Open peterwebster opened 10 years ago
As @anjackson points out, we may need an upper limit on the number of resources per corpus.
I need more details about a "corpus" and how to save these documents. Thanks
A corpus is just any set of resources that the user regards as a meaningful unit of analysis, which they want to be able to return to over time to continue to query, and to add/substract resources as their thinking develops over time. Does that help ? [Another ticket coming shortly about adding and removing resources]
Created Corpus (has many) and Resource/Document model/classes and Tables with resource storing the document "id_long" value to use as the reference.
Can you please use "id" instead of "id_long" as that field may be dropped in the future.
@anjackson shall I use this "id" for the "exclusion" functionality in the search too?
Yes please. "id_long" is an artefact of an old design and will be removed from future releases of the indexer, so should not be used anywhere in Shine.
What details do you want to save besides the "resource" id? Title, URL, etc?
Current data for resources saved to a corpus.
HI @kinmanli : I think those fields for each resource are good for now. Users may over time want more, so leave that option open if possible.
@kinmanli could you remind me how the GUI currently allows users to create a corpus? That is, to get from:
to something that shows up at; http://www.webarchive.org.uk/shine/search/mycorpora
Or, is this the workflow that needs defining still?
@peterwebster you need to select a few checkboxes and choose 'add to list'. This was just an idea I came up with but need a concrete workflow to work from.
@kinmanli so, this is how I see the main workflow.
At this point, they need a means of saving all of the results remaining in their set as their corpus.
@anjackson there's a design decision in the GUI here. I would favour making a visual association between 'Save this Search' and 'Save these results as a corpus', and dissociating both from Exclude Resource and Exclude Host, which are preparatory to them. Not sure yet where the first two should go, but not alongside individual results.

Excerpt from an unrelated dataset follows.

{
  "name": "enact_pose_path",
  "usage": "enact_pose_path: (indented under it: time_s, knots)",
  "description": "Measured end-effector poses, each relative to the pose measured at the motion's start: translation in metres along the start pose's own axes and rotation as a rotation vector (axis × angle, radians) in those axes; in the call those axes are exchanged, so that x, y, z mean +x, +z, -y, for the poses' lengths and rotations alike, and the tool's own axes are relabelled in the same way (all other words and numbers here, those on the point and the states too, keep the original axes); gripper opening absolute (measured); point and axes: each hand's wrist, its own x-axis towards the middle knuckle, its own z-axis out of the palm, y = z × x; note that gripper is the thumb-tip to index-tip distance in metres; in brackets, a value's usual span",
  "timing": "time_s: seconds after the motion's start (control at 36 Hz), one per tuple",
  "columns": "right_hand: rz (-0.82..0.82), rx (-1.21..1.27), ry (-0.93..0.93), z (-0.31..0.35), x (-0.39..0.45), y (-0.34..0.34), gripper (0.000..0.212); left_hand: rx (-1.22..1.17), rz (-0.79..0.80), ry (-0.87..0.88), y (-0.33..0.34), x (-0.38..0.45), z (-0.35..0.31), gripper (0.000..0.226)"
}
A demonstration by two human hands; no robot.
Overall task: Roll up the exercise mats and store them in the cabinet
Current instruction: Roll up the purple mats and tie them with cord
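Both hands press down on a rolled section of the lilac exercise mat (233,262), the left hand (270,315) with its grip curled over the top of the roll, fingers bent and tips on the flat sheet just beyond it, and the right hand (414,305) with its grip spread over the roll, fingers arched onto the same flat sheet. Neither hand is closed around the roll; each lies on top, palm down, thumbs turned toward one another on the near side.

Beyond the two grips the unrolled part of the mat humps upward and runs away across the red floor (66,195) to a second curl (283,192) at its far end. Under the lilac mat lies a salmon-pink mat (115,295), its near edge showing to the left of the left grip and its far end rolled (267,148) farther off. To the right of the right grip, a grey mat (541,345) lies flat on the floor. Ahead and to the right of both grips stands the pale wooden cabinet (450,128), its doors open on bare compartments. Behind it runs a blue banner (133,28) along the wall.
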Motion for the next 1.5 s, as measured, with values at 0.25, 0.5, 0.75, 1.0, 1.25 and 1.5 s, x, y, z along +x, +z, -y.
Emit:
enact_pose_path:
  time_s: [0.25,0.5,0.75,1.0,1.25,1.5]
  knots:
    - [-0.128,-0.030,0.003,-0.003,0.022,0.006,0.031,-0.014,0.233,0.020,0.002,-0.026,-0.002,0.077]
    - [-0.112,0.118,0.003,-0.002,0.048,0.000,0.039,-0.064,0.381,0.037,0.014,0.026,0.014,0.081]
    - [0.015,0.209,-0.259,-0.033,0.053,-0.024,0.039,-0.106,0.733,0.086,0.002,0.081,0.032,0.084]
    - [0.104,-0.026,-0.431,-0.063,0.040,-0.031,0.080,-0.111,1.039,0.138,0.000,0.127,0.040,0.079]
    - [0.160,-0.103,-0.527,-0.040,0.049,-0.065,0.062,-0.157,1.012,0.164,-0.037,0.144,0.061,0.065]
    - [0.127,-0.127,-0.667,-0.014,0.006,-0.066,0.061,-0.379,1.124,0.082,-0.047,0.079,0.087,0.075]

I think that the present 'Add to List' option is redundant as it is - users are I think unlikely to select some individual resources from the list to make a corpus.
However we might want to replace 'Add to List' to 'Add to Corpus' - the option to add resources from the results list to existing corpuses.
Users require to 'save' a set of documents (generated by a query), attached to a user account, for later reuse as a 'corpus'.
In the short term, this can be achieved by the saving query function ( #12 ) as the index won't change.
However, the user here is interested in the list of resources, not the query itself. So: eventually this implies adding a corpus facet to Solr, and labelling each new corpus as 'corpus=PetersCorpusversion1'